When 82-year-old Frank Bergin looks back at the past, he has many images that come to mind - emigrating from Ireland in 1929; meeting his wife, Laurina; and fighting in WWII. Bergin also recounts the histories of his parents with remarkable detail, weaving the tale of four generations of his family on three continents.
Now some of Bergin's storied history now can be read in a new book - While Mem'ry Brings Us Back Again, published by the Aisling Irish Center - but the story begins and ends before and after that which is written in the published account.
Bergin likes to begin the history with how his father moved to Sydney, Australia to work and met his first wife, “Kitty” Cavanagh, with whom he had two boys.
“When his wife died, he packed up the two boys and Biddy [the house nurse] and moved back to Ireland,” Bergin said.
It was on the boat back to his homeland, that Frank's father, Daniel Charles Bergin, met his second wife, Bergin's mother, Helen Victoria Hope.
“They got on the ship in Sydney and stopped in Melbourne to pick up some passengers,” Bergin said. “They liked to say that they were engaged by the West Coast of Africa.”
After they were married in London, the family moved to Cork City, where Bergin and his two brothers were born. Bergin's father, who has served in the Irish Free State Army, decided to take his leave - two years salary - and pack up the family for Boston. The crew - five kids and two parents - took a seven-day boat ride on the S.S. Cedric to America.
“My mother had twins as soon as we got to America,” Bergin said, describing how his family first lived in Boston, where his father opened a business with a friend. Then when the stock market crashed in 1929, the shop went belly up, and the Bergins moved to Brooklyn. Unlike many other immigrants at the time, Bergin's father was able to find work to support his family's meager life.
“Staying alive was the primary concern,” Bergin said. However, the family scraped by as Frank's father found work in several jobs including one working for William C. Archer, who drafted the New York State Workman's Compensation Law.
Taking after his father, Bergin has always been on the skinny side, and likes to say that a friend of his aunt once described him as, “so skinny that if it wasn't for his ears, he would fall through his collar.”
A week after graduation from high school, Bergin enlisted in the U.S. Army and was trained in the horse cavalry in Fort Riley, Kansas.
“It was funny because I would never even pet a milkman's horse,” he said, adding that one time a mischievous horse gave him a nip in the butt. During World War II, Bergin fought in Alsace, France, and in 1945, he was shot in the wrist when his outfit was approaching the German-France border in order to clear the German army in Operation Northwind.
“After 70 days in combat, we were clearing the town of Stiring-Wendel, in sight of Saarbrucken,” he recounted in the memoir. “The bullet went right through my wrist and came out the other side as big as an egg
I was quite an attraction for the local kids for some time.”
Bergin spent two months in a hospital in Nice, France, where doctors operated on his arm but didn't realize that Bergin had lost feeling in several fingers. Four days after he returned to duty, the war ended. Years later, he would find out that his hand was partially dead and would need extensive surgery to repair the nerves.
At home in Brooklyn, his mother set to work to play matchmaker for her son, setting him up with a friend's daughter, Laurina, with whom Bergin quickly fell in love. Although the couple planned to marry in September of 1951, they had to push up the wedding date because Bergin was called up to return to service.
On August 18, 1951, Frank and his wife were married, a union that lasted nearly 35 years.
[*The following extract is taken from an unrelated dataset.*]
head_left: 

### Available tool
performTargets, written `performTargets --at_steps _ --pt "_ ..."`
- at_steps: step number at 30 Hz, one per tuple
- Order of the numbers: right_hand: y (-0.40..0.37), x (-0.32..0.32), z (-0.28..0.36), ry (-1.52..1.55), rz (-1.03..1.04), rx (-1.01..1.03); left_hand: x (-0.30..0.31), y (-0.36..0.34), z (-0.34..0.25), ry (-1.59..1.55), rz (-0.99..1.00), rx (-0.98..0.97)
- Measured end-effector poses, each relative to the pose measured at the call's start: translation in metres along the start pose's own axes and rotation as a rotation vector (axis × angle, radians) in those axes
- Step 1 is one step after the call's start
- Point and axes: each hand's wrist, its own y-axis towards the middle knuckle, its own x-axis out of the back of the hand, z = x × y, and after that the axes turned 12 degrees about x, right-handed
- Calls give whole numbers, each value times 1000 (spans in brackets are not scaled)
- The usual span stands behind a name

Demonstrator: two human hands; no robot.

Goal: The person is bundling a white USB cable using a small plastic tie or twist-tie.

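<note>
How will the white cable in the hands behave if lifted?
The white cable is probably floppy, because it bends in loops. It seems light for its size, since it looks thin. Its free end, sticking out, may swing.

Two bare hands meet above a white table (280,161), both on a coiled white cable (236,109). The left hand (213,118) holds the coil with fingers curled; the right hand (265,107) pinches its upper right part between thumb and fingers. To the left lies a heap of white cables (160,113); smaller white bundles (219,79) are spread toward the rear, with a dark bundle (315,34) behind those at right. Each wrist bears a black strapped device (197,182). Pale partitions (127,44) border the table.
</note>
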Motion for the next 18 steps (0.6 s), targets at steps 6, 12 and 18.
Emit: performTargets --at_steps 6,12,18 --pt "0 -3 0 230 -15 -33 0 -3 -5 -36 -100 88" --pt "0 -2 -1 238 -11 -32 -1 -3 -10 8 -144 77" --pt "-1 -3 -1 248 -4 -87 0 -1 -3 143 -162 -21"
In 1986, after their youngest daughter finished her degree, Frank and his wife went on a tour of Ireland, stopping at the place where Bergin was born and christened.
“I said pack your bags, we're going,” Bergin said. “I wanted her to see where I was born.”
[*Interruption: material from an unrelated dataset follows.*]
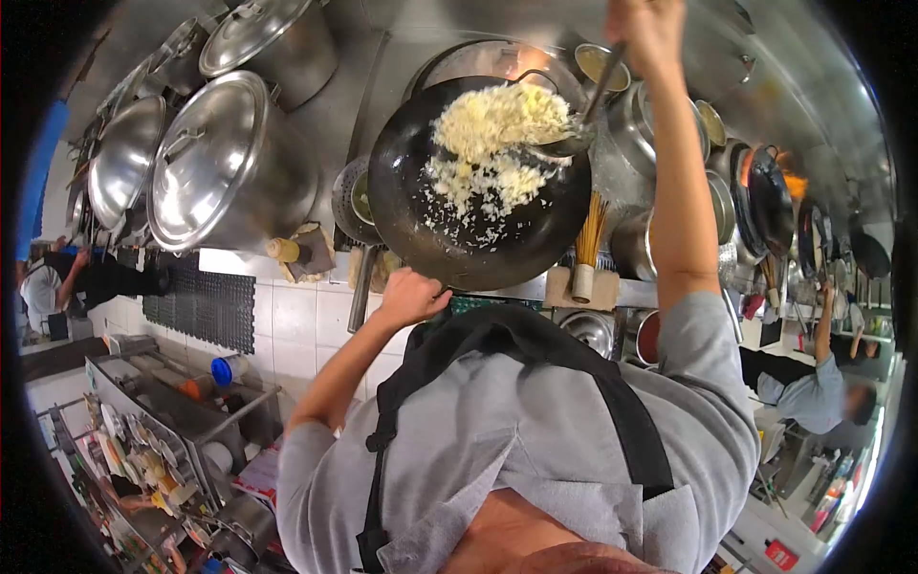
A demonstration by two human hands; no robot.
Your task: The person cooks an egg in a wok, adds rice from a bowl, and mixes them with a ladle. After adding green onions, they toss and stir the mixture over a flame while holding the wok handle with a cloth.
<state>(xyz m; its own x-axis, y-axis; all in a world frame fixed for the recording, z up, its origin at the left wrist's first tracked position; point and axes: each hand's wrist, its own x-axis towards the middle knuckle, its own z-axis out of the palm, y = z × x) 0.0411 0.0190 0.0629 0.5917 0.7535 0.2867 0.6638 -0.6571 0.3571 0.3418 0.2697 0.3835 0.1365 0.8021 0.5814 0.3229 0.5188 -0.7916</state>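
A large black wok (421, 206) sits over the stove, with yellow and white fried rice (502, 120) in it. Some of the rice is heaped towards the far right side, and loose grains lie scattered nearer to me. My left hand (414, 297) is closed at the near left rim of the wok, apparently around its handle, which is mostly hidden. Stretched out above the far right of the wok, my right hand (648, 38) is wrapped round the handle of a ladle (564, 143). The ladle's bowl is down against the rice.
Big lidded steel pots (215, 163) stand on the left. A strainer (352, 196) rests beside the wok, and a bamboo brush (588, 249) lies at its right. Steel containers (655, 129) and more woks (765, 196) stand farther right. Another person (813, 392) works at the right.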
A few months after Bergin and his wife returned to New York - on a New Year's Day - Bergin's wife passed away in their home. Bergin then got back on a plane and returned to Ireland to “clear my head.”
“My wife was an absolute gift from God,” Bergin said. Tragedy also struck Bergin again when his son, Robert Francis, died from lung cancer four years ago.
Over the past few years, Bergin has returned to Ireland several times - six or seven - when he feels the need to go back home.
He also moved to Sunnyside 11 years ago because he had been bouncing around an empty, eight-room house in New Jersey. In Queens, he has found a neighborhood where he can regale residents with his stories - of walking through the Queens Midtown Tunnel before it was completed and of traveling to Nassau in the Bahamas and almost not being allowed back into the United States because he didn't bring any I.D.
To keep busy, Bergin sells real estate in sunny Florida for All Nations Realty in Kew Gardens and works for the Irish Business Organization of New York, where he is a lifelong member and served as president for three years - from 1979 to 1981.
And Bergin has a plan for the future - to celebrate his 100th birthday party in 2024 and keep in touch with his five children and 11 grandkids.